*** The input ***

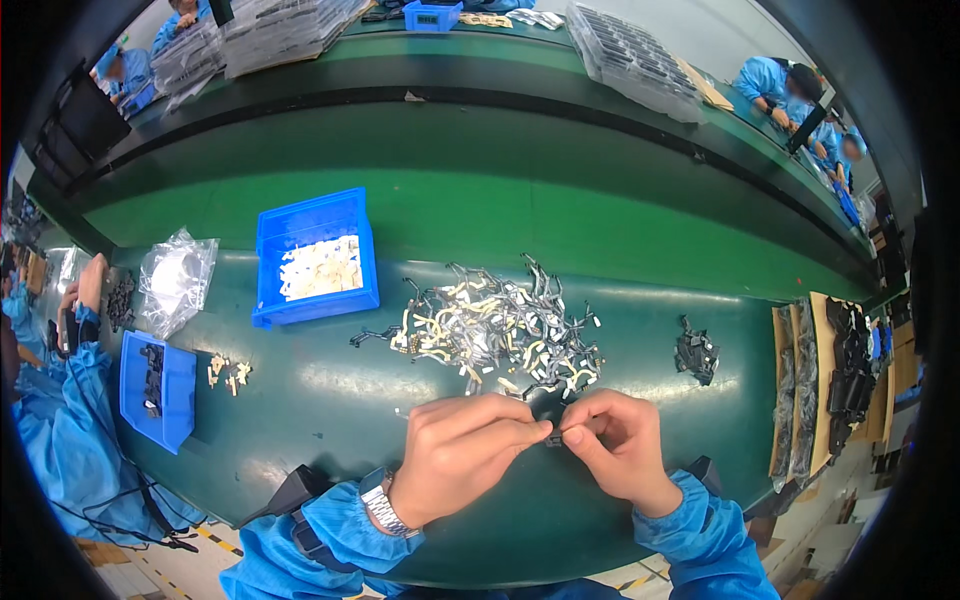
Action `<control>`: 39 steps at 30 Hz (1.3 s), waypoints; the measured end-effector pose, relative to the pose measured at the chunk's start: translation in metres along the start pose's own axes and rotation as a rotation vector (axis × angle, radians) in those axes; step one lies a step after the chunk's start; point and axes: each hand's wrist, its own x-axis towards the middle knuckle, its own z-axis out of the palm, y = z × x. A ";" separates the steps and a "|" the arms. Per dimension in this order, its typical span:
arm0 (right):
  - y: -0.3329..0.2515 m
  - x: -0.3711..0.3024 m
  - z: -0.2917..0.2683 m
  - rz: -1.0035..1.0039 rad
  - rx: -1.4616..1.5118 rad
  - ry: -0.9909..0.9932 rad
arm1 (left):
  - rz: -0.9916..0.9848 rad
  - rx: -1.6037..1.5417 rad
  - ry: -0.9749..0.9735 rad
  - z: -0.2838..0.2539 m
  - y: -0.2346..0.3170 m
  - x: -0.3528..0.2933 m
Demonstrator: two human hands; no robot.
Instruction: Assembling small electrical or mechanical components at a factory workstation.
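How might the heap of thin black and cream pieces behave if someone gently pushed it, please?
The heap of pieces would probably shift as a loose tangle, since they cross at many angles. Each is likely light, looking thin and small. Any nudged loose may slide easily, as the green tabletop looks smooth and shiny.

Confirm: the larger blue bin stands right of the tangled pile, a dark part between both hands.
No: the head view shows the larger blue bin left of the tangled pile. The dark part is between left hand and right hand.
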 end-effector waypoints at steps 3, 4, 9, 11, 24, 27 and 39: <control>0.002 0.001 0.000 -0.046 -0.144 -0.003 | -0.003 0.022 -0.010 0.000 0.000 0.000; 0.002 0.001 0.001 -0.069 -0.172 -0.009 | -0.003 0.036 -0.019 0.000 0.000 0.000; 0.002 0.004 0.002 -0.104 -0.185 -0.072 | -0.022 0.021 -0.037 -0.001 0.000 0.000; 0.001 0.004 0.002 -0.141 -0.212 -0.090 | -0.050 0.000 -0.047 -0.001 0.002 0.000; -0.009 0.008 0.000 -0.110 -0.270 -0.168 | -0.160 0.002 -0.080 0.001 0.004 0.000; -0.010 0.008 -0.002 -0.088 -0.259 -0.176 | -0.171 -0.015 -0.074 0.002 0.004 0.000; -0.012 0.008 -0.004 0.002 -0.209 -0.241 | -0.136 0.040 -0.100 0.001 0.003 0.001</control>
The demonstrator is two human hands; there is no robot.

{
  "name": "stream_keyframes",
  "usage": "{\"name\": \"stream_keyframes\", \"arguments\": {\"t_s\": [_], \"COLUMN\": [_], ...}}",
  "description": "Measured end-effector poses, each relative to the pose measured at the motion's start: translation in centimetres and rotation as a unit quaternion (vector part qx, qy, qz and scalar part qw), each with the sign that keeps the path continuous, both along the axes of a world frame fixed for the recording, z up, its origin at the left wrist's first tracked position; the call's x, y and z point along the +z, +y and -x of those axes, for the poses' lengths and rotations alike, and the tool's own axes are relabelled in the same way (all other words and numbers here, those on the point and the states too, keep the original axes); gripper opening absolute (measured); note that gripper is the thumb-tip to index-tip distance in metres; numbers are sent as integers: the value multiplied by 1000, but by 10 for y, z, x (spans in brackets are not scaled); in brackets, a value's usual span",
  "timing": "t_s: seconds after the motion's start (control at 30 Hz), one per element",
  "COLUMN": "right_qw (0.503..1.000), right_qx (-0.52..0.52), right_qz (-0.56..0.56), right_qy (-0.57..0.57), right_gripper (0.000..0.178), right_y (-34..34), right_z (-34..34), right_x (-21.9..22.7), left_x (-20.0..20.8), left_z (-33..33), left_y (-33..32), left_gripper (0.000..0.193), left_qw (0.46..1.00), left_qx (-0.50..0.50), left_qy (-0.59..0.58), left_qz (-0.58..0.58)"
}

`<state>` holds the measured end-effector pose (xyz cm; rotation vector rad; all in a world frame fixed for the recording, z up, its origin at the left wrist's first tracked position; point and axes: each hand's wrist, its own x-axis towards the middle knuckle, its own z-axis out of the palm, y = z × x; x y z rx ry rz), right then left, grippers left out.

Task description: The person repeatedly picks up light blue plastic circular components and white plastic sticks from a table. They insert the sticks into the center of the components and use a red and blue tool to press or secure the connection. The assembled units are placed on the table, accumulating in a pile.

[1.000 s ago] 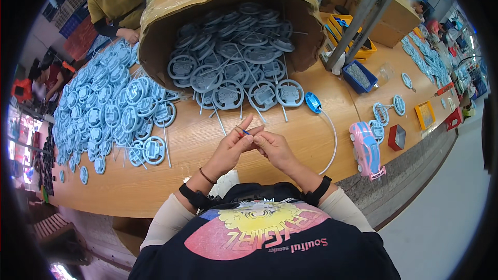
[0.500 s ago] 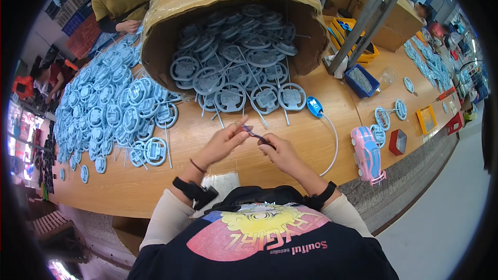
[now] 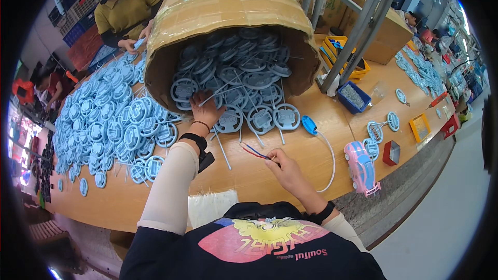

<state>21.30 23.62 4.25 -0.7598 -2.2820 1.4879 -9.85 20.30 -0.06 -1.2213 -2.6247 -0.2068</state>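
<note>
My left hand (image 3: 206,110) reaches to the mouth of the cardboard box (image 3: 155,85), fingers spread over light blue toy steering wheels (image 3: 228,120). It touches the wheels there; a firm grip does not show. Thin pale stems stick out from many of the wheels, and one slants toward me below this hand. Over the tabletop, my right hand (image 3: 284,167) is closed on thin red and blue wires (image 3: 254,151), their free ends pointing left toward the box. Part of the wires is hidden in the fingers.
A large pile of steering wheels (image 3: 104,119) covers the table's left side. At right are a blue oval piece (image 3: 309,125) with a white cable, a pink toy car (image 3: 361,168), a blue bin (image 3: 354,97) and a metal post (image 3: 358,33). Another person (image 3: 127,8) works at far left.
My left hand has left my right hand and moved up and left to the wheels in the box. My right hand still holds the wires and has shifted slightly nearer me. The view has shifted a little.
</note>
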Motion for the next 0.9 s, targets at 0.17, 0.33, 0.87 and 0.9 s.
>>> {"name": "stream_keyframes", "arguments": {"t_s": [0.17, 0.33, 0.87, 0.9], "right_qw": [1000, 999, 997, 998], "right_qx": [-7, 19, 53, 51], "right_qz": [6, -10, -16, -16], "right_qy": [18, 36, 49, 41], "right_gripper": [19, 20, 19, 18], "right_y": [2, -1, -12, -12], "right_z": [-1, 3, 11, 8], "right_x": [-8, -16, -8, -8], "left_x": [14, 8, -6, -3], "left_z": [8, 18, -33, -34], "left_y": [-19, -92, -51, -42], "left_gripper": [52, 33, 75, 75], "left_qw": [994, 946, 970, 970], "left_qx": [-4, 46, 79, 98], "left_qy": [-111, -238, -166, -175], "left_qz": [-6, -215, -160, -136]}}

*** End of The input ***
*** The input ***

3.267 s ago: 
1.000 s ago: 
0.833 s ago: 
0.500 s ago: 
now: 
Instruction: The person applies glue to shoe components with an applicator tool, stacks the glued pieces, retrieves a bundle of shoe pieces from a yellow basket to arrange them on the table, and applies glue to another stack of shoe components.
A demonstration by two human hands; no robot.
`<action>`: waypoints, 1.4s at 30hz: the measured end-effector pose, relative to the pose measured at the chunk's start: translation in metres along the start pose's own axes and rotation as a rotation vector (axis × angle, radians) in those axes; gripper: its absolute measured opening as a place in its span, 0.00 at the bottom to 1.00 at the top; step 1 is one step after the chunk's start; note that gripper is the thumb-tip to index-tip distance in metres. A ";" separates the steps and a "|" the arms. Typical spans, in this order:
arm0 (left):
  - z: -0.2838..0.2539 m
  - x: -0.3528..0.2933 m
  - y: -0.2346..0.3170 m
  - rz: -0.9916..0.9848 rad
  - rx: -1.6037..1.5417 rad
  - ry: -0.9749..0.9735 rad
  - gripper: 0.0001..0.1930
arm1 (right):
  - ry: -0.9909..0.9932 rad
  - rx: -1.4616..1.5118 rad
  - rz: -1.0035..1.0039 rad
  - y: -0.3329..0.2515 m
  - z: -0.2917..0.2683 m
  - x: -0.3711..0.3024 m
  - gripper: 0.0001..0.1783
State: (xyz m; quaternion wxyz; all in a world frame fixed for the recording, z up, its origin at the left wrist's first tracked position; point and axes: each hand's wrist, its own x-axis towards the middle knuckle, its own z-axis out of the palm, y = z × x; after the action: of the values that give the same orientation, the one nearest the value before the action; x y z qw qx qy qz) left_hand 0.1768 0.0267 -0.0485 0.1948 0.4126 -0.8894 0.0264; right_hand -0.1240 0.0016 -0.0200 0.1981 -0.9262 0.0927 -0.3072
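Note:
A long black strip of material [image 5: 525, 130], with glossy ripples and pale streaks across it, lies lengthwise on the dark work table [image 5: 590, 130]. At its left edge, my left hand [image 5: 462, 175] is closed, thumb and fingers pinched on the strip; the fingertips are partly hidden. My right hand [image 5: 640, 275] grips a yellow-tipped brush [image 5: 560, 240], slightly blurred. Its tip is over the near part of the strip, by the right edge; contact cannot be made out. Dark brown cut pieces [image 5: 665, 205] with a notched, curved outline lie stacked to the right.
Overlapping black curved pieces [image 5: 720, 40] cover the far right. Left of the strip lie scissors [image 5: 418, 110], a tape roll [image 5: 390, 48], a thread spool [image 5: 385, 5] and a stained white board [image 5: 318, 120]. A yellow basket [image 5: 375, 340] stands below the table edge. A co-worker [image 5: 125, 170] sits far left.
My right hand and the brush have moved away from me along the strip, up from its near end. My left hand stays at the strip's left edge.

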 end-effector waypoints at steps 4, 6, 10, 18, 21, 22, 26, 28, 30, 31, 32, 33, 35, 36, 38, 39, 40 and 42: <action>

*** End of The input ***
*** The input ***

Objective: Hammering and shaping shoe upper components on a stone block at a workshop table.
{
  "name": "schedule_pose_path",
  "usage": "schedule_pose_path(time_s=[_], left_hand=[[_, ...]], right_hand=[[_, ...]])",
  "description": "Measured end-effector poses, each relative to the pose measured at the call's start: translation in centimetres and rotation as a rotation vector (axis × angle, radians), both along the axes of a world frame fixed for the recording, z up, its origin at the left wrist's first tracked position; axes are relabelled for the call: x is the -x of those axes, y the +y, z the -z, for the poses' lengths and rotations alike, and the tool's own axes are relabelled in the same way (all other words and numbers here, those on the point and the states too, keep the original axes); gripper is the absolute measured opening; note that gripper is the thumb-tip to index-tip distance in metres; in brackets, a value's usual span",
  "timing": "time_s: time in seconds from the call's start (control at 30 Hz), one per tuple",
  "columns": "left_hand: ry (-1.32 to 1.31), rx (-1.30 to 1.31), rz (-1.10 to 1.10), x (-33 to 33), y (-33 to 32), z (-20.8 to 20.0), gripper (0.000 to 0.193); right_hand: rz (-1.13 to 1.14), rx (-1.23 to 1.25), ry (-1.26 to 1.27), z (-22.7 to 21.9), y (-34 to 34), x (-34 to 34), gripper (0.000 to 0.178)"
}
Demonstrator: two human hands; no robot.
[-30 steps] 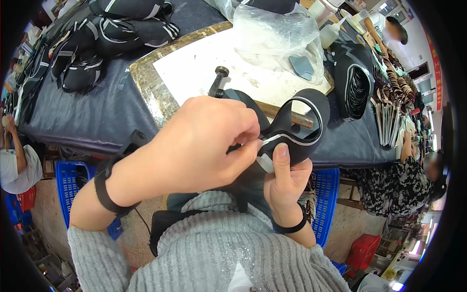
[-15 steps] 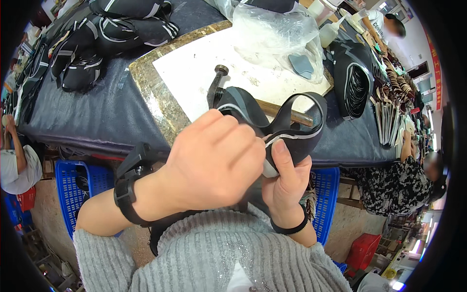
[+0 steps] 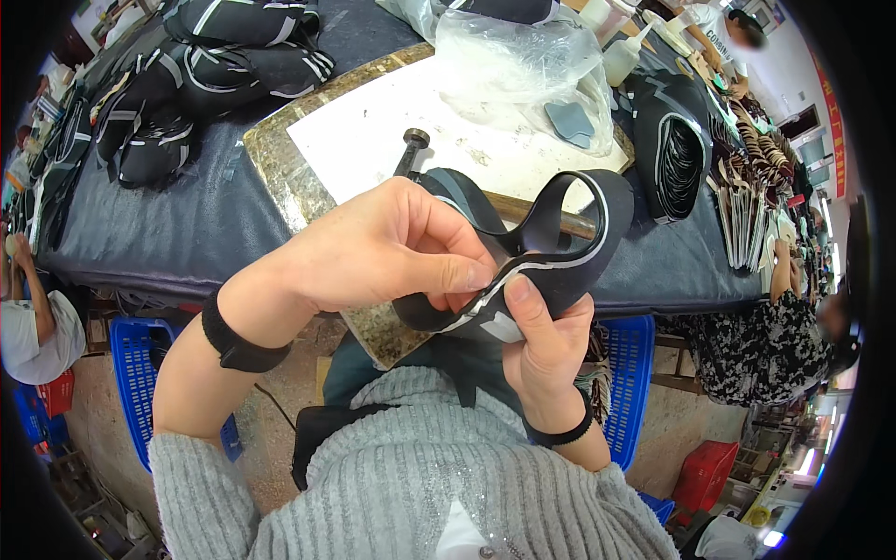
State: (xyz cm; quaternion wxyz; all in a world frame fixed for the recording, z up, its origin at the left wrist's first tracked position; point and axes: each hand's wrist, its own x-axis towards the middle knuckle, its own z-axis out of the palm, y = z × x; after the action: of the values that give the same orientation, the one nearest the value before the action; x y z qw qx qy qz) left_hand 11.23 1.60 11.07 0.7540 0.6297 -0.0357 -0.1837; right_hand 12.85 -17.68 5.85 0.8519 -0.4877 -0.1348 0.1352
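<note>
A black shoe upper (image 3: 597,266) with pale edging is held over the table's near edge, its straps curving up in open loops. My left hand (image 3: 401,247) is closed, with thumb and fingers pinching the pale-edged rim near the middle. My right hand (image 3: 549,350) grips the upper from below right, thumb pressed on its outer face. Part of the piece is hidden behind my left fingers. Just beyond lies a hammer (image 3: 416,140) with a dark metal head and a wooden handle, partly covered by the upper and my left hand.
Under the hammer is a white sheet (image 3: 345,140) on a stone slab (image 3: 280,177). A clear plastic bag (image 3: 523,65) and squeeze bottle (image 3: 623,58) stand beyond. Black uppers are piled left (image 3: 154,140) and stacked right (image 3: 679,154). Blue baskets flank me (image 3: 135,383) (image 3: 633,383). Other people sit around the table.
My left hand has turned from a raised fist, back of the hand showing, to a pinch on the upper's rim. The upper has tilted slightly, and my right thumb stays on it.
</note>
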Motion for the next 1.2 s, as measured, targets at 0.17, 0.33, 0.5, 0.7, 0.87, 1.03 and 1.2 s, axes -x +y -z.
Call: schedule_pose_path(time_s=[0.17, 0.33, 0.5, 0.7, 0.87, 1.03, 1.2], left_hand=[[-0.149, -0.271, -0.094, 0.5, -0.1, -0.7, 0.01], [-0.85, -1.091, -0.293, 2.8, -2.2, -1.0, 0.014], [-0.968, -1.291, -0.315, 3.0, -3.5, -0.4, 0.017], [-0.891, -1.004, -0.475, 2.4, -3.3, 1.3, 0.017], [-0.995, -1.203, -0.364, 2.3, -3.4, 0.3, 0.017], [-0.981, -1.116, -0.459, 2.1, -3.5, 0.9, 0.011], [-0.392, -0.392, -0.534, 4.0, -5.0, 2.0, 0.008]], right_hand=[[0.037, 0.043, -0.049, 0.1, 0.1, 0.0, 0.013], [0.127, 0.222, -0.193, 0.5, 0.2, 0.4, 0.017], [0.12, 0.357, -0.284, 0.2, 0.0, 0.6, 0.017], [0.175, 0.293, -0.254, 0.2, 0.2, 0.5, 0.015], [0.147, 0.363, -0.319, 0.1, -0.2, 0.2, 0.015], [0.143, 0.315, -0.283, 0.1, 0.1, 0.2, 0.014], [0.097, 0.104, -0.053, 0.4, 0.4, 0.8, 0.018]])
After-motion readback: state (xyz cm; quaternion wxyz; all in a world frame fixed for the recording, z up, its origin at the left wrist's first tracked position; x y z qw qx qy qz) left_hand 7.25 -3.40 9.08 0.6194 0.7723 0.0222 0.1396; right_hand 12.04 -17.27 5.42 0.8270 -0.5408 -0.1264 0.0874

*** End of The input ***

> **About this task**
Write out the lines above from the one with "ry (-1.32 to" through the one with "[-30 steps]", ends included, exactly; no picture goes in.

> **Answer**
  "columns": "left_hand: ry (-1.32 to 1.31), rx (-1.30 to 1.31), rz (-1.10 to 1.10), x (-33 to 33), y (-33 to 32), z (-20.8 to 20.0), gripper (0.000 to 0.193); right_hand: rz (-1.13 to 1.14), rx (-1.23 to 1.25), ry (-1.26 to 1.27), z (-22.7 to 21.9), y (-34 to 34), x (-34 to 34), gripper (0.000 to 0.178)"
}
Demonstrator: two human hands; no robot.
[-30 steps] 

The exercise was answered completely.